Because CLL is a chronic disease, most of us are diagnosed years after we developed the disease, particularly if it is indolent. Doctors regularly ignore out of range white blood cell counts because this occurs with illnesses and allergies and they go back in range when we are over them. (This is partly why CLL specialists don't track the lymphocyte doubling time until the ALC (which incidentally includes T, N-K and normal B-lymphocytes as well as a preponderance of CLL cells), exceeds 30.)

Your ALC measurements are what could be expected for someone with an indolent type of CLL (which it seems your specialist considers you have, given your next specialist appointment is in May) - so let's hope it stays that way!
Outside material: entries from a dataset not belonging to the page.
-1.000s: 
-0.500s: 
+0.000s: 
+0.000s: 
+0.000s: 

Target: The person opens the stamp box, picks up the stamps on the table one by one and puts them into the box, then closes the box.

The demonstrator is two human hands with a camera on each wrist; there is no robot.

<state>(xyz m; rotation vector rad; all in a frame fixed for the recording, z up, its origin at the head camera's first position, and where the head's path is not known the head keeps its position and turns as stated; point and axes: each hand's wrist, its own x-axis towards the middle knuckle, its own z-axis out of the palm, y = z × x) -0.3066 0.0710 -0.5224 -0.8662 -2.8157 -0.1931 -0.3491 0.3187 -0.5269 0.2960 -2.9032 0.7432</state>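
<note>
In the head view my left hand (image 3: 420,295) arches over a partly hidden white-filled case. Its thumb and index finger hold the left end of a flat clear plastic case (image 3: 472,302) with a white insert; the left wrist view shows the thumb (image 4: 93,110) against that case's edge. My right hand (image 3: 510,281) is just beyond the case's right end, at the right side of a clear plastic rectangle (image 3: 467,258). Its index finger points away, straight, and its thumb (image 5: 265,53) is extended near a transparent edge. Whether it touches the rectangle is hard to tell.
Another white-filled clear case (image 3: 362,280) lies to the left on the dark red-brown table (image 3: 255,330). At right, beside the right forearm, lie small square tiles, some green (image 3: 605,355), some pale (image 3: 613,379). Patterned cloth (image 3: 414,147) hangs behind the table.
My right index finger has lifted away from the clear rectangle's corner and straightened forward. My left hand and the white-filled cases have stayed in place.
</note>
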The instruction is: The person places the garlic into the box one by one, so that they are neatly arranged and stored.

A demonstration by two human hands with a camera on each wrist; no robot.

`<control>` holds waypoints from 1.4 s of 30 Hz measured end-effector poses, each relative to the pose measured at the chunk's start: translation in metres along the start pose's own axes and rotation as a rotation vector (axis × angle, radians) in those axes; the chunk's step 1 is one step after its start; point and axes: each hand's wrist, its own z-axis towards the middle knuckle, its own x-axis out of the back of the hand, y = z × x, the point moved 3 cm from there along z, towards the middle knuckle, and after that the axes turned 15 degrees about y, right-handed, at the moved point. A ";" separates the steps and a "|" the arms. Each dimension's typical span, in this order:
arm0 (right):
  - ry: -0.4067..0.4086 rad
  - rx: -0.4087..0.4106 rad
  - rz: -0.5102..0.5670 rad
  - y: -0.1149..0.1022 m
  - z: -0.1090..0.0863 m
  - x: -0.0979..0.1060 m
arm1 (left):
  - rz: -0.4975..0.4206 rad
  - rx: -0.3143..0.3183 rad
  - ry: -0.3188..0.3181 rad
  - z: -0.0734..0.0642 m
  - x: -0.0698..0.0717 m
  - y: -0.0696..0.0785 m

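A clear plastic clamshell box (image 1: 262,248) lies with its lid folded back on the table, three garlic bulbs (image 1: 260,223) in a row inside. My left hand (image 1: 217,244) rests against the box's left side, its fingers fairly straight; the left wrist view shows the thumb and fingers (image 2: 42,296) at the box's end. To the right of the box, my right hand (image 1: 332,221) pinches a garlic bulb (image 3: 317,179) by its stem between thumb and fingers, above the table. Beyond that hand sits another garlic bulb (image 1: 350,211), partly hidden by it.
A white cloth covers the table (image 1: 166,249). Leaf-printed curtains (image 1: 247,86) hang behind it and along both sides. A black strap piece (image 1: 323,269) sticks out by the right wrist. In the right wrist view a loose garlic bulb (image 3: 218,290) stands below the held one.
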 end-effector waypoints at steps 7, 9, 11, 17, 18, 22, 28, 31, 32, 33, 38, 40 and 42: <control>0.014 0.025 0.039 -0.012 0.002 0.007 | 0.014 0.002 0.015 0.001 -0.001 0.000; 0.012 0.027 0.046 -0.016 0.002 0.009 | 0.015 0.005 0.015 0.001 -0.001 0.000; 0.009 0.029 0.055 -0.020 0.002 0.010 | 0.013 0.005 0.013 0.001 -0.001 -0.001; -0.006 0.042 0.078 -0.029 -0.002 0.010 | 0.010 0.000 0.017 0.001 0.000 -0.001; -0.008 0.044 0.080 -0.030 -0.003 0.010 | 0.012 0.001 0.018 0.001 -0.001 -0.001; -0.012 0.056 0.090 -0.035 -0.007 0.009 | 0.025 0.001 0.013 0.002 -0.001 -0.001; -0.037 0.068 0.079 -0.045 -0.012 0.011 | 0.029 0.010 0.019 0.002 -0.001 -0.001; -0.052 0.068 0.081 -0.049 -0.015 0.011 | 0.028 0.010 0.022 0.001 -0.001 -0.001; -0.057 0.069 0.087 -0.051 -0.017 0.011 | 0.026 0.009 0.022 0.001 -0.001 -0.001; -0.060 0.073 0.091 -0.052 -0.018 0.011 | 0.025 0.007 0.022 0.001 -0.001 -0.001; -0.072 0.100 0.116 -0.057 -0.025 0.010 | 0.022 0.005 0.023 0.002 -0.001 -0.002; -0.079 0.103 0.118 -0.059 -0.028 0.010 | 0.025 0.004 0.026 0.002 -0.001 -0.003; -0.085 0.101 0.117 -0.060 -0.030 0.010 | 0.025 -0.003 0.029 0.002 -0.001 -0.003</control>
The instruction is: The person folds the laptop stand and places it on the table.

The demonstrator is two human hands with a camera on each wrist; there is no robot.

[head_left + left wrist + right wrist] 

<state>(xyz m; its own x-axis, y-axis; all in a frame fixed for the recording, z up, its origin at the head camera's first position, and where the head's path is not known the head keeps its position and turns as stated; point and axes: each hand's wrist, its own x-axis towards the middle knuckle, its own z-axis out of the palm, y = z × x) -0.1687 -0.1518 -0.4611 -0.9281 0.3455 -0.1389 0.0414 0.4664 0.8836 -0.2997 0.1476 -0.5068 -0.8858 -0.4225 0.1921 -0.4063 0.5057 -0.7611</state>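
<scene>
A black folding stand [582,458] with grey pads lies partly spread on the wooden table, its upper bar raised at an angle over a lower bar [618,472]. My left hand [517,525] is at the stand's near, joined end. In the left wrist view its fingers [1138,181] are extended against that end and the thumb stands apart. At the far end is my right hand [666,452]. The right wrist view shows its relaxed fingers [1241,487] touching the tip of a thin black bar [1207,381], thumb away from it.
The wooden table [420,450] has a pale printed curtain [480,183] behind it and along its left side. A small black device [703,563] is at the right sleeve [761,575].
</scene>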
With respect to your RBC and platelet counts, I can't really say much, given you haven't shared actual results, only to say that RBC is not the preferred way of assessing your body's oxygen transporting capability. For that you should track your haemoglobin result, which is much more accurate. Platelet counts are hard to measure accurately, because platelets by their very nature clump together, so the degree of clumping has a significant influence on the automated count. You need to monitor your overall trends for all your blood test measurements.

As to why your neutrophil counts remain low (but are now thankfully in the normal range), that's easily explained by CLL infiltration in your bone marrow impacting more on your myeloblast progenitor stem cell from which neutrophils, eosinophils, basophils and monocytes are formed. Read up on human hematopoiesis.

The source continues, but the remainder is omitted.